Reputation: 31
I am new to R, and am trying to solve why my predict is out of bounds. the question should be an easy fix as this is more of an introduction.
set my classifier with train data
sms_classifier <- naiveBayes(sms_train, sms_train_labels)
but error occurs when i try to do the predict funtion
sms_test_pred <- predict(sms_classifier, sms_test)
error given Error in
`[.default`(object$tables[[v]], , nd + islogical[attribs[v]]) : subscript out of bounds
Upvotes: 3
Views: 2538
Reputation: 31
Assuming you are trying to build a spam classifier that requires documentTerm matrix, this happens when you have more factors (aka terms) in the test dataset that are not present in the train dataset.
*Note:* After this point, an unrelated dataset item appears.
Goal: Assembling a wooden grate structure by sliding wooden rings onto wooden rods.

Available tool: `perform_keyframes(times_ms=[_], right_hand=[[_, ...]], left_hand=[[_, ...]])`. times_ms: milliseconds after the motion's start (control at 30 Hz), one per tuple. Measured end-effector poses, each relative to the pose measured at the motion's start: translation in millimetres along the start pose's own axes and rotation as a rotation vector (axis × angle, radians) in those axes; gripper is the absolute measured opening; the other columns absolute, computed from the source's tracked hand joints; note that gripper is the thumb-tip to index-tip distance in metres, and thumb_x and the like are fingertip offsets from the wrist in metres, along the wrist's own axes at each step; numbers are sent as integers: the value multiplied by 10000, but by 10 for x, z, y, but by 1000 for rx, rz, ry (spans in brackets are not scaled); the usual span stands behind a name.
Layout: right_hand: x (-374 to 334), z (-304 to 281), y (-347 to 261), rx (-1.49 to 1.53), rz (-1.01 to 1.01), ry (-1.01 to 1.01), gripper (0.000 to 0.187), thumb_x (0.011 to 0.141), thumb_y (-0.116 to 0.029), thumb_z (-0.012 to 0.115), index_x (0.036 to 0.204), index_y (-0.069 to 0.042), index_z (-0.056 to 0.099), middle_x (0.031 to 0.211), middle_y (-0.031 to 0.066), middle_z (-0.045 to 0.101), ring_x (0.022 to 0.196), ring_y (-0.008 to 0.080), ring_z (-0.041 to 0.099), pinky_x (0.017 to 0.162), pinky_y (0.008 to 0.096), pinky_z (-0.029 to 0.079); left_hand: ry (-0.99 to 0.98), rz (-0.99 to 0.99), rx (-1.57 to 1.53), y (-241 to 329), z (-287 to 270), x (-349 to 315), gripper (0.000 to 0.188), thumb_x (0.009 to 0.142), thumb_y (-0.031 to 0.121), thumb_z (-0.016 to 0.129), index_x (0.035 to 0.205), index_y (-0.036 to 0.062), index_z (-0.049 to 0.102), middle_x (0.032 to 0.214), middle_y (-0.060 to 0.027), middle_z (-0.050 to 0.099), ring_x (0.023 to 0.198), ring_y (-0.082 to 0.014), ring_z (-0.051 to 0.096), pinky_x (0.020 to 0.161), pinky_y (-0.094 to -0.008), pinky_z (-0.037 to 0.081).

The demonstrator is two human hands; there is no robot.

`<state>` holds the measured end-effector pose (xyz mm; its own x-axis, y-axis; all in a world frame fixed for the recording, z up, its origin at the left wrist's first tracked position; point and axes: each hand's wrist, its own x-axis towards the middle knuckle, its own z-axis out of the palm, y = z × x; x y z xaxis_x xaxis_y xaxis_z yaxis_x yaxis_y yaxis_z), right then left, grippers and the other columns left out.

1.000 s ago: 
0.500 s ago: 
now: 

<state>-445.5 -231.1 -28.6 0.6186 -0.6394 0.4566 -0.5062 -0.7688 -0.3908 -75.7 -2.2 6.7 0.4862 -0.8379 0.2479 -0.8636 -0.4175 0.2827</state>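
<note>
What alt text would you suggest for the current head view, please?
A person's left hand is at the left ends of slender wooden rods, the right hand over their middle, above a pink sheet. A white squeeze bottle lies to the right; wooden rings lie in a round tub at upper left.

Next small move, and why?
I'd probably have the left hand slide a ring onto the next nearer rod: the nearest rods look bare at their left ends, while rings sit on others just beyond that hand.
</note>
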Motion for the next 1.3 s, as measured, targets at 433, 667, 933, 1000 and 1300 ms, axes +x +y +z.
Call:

So get rid of these very rare terms using the below code -
freq_terms = findFreqTerms(dtm.train, 5)
reduced_dtm.train = DocumentTermMatrix(corpus.train, list(dictionary=freq_terms))
reduced_dtm.test = DocumentTermMatrix(corpus.test, list(dictionary=freq_terms))
The above code will get rid of any less frequent terms (anyway they are useless) and the levels in the test dataset will match the levels in the train dataset. Then the predict function should not throw any error.
Upvotes: 1